Comment: Ireland, debt and democracy risk

6 min read

James Saft, Reuters Columnist

Ireland’s decision to hold a popular vote on Europe’s new fiscal treaty adds some unpredictable and much-needed risk to the seemingly inevitable course of the euro bailout steamroller.

While turkeys have on occasion voted for Thanksgiving, especially if told a “no” vote will only bring the feast day forward, Irish voters have reason to be furious and also have a strong track record of rejecting eurozone initiatives.

Ireland’s decision to slap a state guarantee on the insane borrowing of its banks leaves it now with a 14 percent plus unemployment rate and needing international aid, all while suffering under a program of austerity which may well be self-defeating. Iceland, by the way, is doing comparatively much better.

Ireland can’t by itself block the treaty, which will come into force if adopted by a quorum of 12 European Union states, but a rejection can, and just might, serve as a rallying point for those disaffected by the crisis resolution process.

Ireland would, however, find itself unable to access support from the European Stability Mechanism, a sort of permanent eurozone bailout fund that comes into effect in 2014. As Ireland is now receiving aid from the existing fund, such a vote would massively raise the risks of holding Irish debt.

“We expect Ireland to face challenges regaining market access in 2013 and it will likely need to rely on the ESM, at least partially, when the current support program expires,” Moody’s credit rating analysts Dietmar Hornung and Matt Robinson wrote in an analysis following the announcement.

The International Monetary Fund agreed, saying on Friday that Ireland may not be able to regain enough trust on global markets to begin to borrow again on its own next year, and coming out in favor of loosening terms of an existing EU promissory note package.

Irish interest rates, which have more than halved since last summer, have started to creep upward again, as has the cost of insuring Irish government debt against default.

First off, it is important to remember that opinion polls show the treaty has a healthy and probably safe level of support in Ireland, and so perhaps this is a buying opportunity in Irish debt, at least for the very short term. And while the treaty itself, agreed in principle by 24 EU states last month, is problematic, Ireland’s real difficulties stem from the fallout from its disastrous decision to backstop its banking system’s debts.

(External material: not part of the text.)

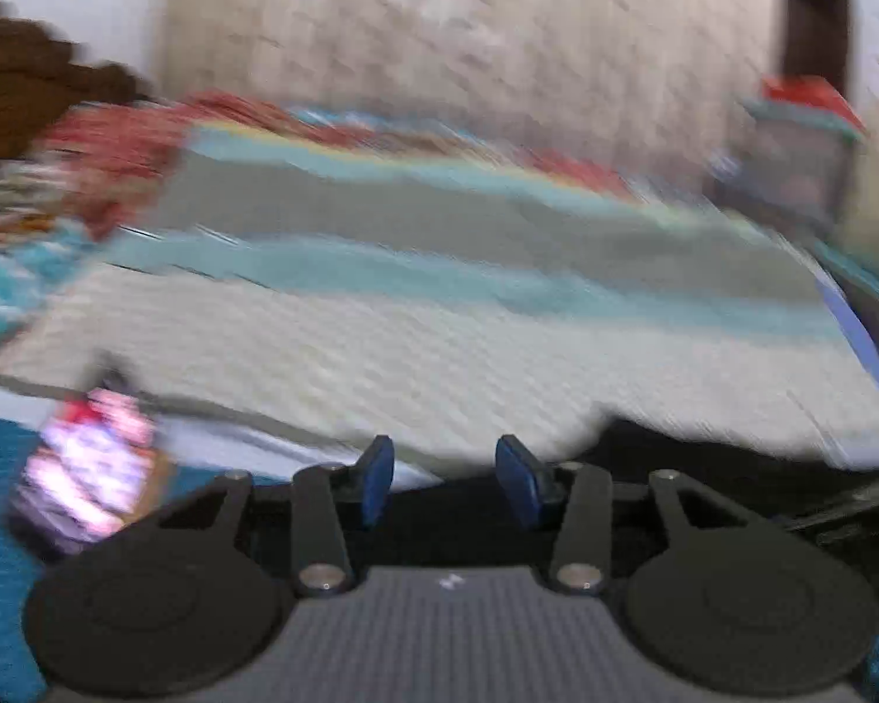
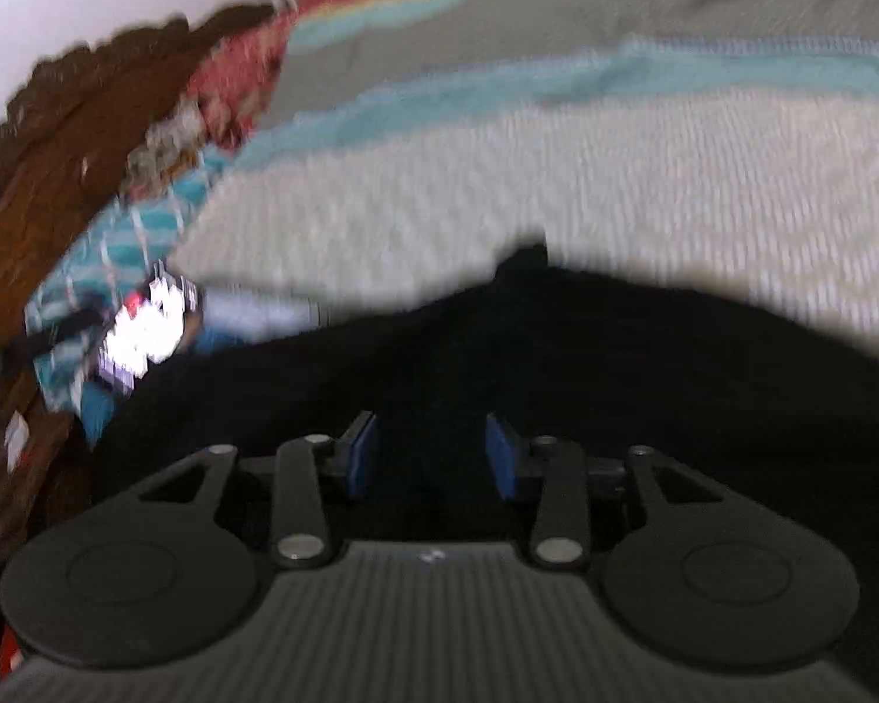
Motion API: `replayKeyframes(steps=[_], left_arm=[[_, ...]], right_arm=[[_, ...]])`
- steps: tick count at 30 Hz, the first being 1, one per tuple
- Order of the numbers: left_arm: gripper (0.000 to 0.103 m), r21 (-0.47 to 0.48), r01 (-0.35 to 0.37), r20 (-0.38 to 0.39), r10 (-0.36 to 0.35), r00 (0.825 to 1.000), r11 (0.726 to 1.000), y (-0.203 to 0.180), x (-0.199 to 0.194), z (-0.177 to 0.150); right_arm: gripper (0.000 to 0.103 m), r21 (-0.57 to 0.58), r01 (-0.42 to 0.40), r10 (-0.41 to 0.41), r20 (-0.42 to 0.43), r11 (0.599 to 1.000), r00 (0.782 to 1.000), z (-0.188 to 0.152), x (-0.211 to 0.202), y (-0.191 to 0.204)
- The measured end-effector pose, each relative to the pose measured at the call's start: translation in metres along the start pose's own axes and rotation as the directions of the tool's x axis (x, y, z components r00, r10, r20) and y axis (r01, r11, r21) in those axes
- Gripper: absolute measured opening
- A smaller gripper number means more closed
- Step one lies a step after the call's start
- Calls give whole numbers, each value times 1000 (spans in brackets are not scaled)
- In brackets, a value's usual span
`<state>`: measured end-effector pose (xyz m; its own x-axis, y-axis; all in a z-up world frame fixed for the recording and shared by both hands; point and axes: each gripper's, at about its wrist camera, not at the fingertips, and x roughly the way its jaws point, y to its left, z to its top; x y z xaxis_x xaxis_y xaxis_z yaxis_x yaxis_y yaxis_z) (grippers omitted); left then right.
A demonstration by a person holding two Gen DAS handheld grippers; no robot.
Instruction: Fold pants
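Clearly both views are smeared by motion blur, so fine detail is getting lost. One pair of black pants (image 2: 556, 351) is lying on a bed, spreading across the lower half of the right wrist view as a broad dark mass; its long axis is running roughly side to side across that view, though which end is the waist I cannot tell. In the left wrist view the same pants (image 1: 703, 468) are showing only as a dark strip at the lower right, just past the fingertips.

One striped blanket (image 2: 615, 146), in cream, teal and grey bands, is covering the bed beyond the garment, and it is filling the middle of the left view too (image 1: 439, 322). One bright, blurred patterned object (image 2: 152, 328) is sitting at the left edge of the pants; what it is cannot be made out. One brown carved headboard (image 2: 58, 176) is standing at the far left.

Two grippers are showing. The right gripper (image 2: 431, 454) is hovering directly over the black fabric, jaws parted and gripping nothing. The left gripper (image 1: 444, 480) is sitting at the garment's near edge, its blue pads (image 1: 378, 480) likewise apart and empty.
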<state>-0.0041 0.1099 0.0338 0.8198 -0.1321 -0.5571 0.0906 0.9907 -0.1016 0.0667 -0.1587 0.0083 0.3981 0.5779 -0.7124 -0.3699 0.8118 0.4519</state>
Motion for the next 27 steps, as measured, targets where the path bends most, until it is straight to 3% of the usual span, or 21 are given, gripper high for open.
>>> replayKeyframes(steps=[2,5,6,7,8,11,14,17,19,22,24,26,27], left_arm=[[40,60,20,-120,-13,993,998,-19,24,-16],[40,133,-44,-289,81,954,990,-26,51,-46],[40,141,-61,-310,102,945,988,-23,55,-54],[40,140,-62,-302,102,948,988,-20,54,-60],[40,146,-65,-288,105,952,987,-19,49,-61],[40,148,-89,-307,132,943,985,-24,43,-50],[41,118,-50,-290,83,953,992,-38,35,-33],[42,113,4,-264,26,964,994,-65,36,-15],[42,102,60,-272,-30,962,993,-88,46,-5],[42,115,141,-301,-100,948,983,-132,68,3],[42,152,193,-313,-138,939,969,-165,77,1],[42,209,236,-328,-159,931,949,-198,87,-5],[42,226,252,-343,-165,925,941,-211,92,-8]], right_arm=[[30,40,15,-15,-13,999,1000,-23,-4,-19],[28,152,-5,-1,36,988,999,-51,-42,-50],[23,182,-7,-2,47,983,999,-61,-54,-59],[21,213,-13,0,61,977,998,-70,-69,-65],[20,240,-19,1,77,971,997,-80,-82,-72],[24,301,-24,-38,197,953,980,-103,-128,-90],[39,380,-10,-135,353,925,926,-125,-180,-115],[42,480,81,-324,449,873,832,-143,-235,-150],[48,557,128,-439,470,820,766,-150,-267,-177],[51,556,244,-532,444,795,721,-143,-287,-206],[61,515,318,-556,413,796,722,-127,-280,-220],[61,473,357,-551,377,806,745,-112,-262,-232],[56,451,369,-543,354,812,762,-110,-255,-239]])
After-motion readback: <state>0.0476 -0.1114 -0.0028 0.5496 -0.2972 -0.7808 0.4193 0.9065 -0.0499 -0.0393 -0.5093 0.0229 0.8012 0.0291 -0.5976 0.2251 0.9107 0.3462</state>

In contrast to Iceland, another small country with a bloated banking system, Ireland’s decision to slap a state guarantee on the insane borrowing of its banks leaves it now with a 14 percent plus unemployment rate and needing international aid, all while suffering under a program of austerity which may well be self-defeating. Iceland, by the way, is doing comparatively much better.

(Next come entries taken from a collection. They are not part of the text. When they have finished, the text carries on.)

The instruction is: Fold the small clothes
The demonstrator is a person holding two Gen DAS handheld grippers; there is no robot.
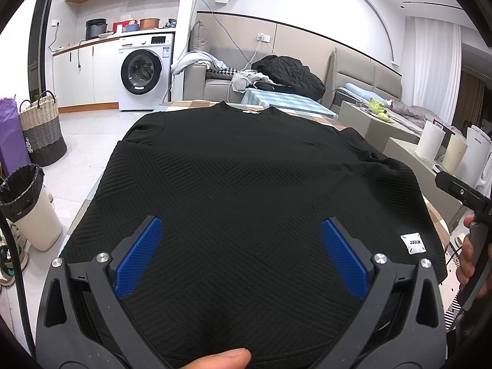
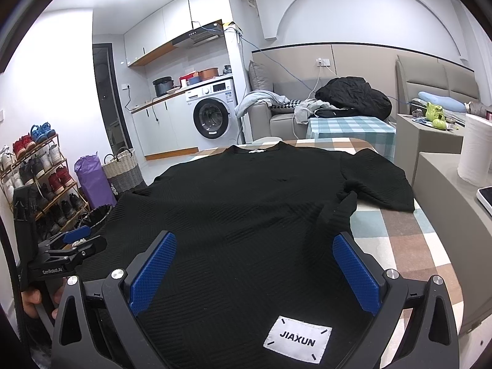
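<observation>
A black textured short-sleeved top lies spread flat on the table, collar at the far end, hem toward me. A white "JIAXUN" label sits at its near right hem. My left gripper hovers open over the near left part of the hem, blue pads wide apart with nothing between them. Over the near right hem my right gripper is open too, just behind the label. The right sleeve lies out on the table; a fold of cloth bunches beside it.
The table has a checked cloth. A hand holds each gripper handle; the left gripper shows at the right view's left edge. A lined bin, baskets and a shoe rack stand left. Paper rolls and a sofa lie right and beyond.
</observation>
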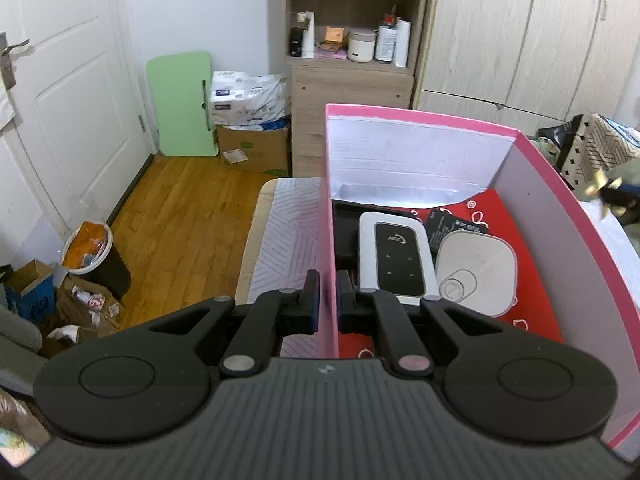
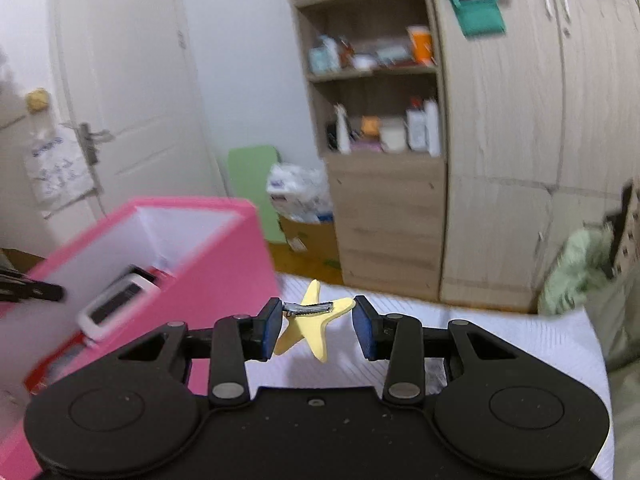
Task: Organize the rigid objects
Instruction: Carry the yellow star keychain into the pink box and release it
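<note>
In the left wrist view, the left tongs (image 1: 328, 296) are closed on the side wall of the pink cardboard box (image 1: 420, 116), which holds a white and black rectangular device (image 1: 394, 258) and a white rounded-square gadget (image 1: 476, 270). In the right wrist view, the right tongs (image 2: 316, 330) hold a yellow star-shaped hair clip (image 2: 310, 326) between the pads above the white bed sheet (image 2: 500, 332), just beside the box.

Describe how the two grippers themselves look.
Both grippers, left and right, are matte black plastic with ribbed bodies, round side discs, silver pivot pins and blue pads on the jaws. No cables, sleeves or hands show.
</note>
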`<state>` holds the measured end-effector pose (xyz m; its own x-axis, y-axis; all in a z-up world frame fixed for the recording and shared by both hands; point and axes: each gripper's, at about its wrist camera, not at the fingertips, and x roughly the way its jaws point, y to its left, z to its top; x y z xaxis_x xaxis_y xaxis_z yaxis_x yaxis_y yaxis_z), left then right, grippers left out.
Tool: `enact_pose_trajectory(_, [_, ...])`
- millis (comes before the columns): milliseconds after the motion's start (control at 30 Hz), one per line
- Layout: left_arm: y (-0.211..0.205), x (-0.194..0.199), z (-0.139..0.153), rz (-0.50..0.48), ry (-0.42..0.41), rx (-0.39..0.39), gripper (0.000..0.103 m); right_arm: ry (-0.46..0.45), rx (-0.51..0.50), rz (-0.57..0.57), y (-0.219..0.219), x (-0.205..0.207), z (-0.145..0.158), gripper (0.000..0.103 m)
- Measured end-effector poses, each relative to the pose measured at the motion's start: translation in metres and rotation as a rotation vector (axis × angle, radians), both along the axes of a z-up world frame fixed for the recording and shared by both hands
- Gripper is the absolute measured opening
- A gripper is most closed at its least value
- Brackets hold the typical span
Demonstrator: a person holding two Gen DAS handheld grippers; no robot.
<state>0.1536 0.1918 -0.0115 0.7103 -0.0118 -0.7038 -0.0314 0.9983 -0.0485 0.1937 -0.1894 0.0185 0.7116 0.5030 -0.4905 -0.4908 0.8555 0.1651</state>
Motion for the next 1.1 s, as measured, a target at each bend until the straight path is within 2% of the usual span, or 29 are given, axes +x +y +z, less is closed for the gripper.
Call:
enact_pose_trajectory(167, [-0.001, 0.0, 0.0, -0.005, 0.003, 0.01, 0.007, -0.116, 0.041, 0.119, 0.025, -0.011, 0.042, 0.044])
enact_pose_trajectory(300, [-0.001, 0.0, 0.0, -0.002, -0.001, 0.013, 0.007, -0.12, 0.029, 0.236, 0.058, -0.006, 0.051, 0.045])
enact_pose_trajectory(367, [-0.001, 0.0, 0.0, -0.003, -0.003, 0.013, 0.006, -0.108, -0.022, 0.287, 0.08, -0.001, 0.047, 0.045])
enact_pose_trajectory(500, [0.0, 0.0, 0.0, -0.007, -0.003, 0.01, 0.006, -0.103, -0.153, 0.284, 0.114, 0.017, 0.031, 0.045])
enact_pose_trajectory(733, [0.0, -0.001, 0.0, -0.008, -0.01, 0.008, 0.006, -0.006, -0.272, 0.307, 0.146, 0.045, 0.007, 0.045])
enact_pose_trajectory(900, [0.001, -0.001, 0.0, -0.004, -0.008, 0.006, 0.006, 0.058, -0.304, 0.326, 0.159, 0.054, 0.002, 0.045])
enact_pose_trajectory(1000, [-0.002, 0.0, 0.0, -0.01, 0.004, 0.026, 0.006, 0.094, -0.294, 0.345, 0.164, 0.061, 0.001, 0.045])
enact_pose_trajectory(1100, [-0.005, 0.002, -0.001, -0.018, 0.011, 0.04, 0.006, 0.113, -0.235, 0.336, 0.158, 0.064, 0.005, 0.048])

So it would not be at all surprising if they used the vote as a chance to throw a spanner in the works. Irish voters have a track record here, rejecting two other eurozone initiatives, most recently in 2008, and winning concessions both times.

What is a banking system for?

For now, global markets are assuming, more or less, that Ireland repays its debt, but a ’no’ vote would rapidly change that consensus. There can be no telling if the ECB would wade into markets in support of Irish debt if the treaty is rejected, and there are good reasons to worry about how markets would react even if it did.

The principles established in the most recent bailout of Greece, where private market lenders face a 75 percent loss, will not fill debt holders with courage. And, as the ECB has established the precedent that it and other central banks will not face losses on their debt purchases, investors now know every euro of ECB money that comes in support of Irish debt puts investors that much further down the list of those hoping to be repaid.

The real issue is that, having taken on far more than it can possibly handle in underwriting its banking system, Ireland not only signed on for crippling debts but became a country which at every turn felt it had to do what was good for the banking patient, ignoring the impact on what was left of its economy.

The Irish compact has kept its banks alive, zombie-like, but robbed its economy of the capital which banks are meant to intermediate. It is extremely tough to get a loan in Ireland, especially for a smaller company. A Central Bank of Ireland assessment of lending to small and medium-sized companies released last week shows that credit conditions are the tightest in the eurozone.

“I am aware that we have many SMEs in trouble, unable to repay existent debts. But we also have loads of new companies - start-ups and existent enterprises - that can’t even get trade finance against clean balance sheets,” writes Constantin Gurdgiev, an economist and lecturer at Trinity College, Dublin.

That’s an economy that won’t grow its way out of the issue, meaning that an increasing percentage of its wealth will have to be dedicated to keeping the banking respirator turned on. If that’s true, the democratic revolt will come eventually.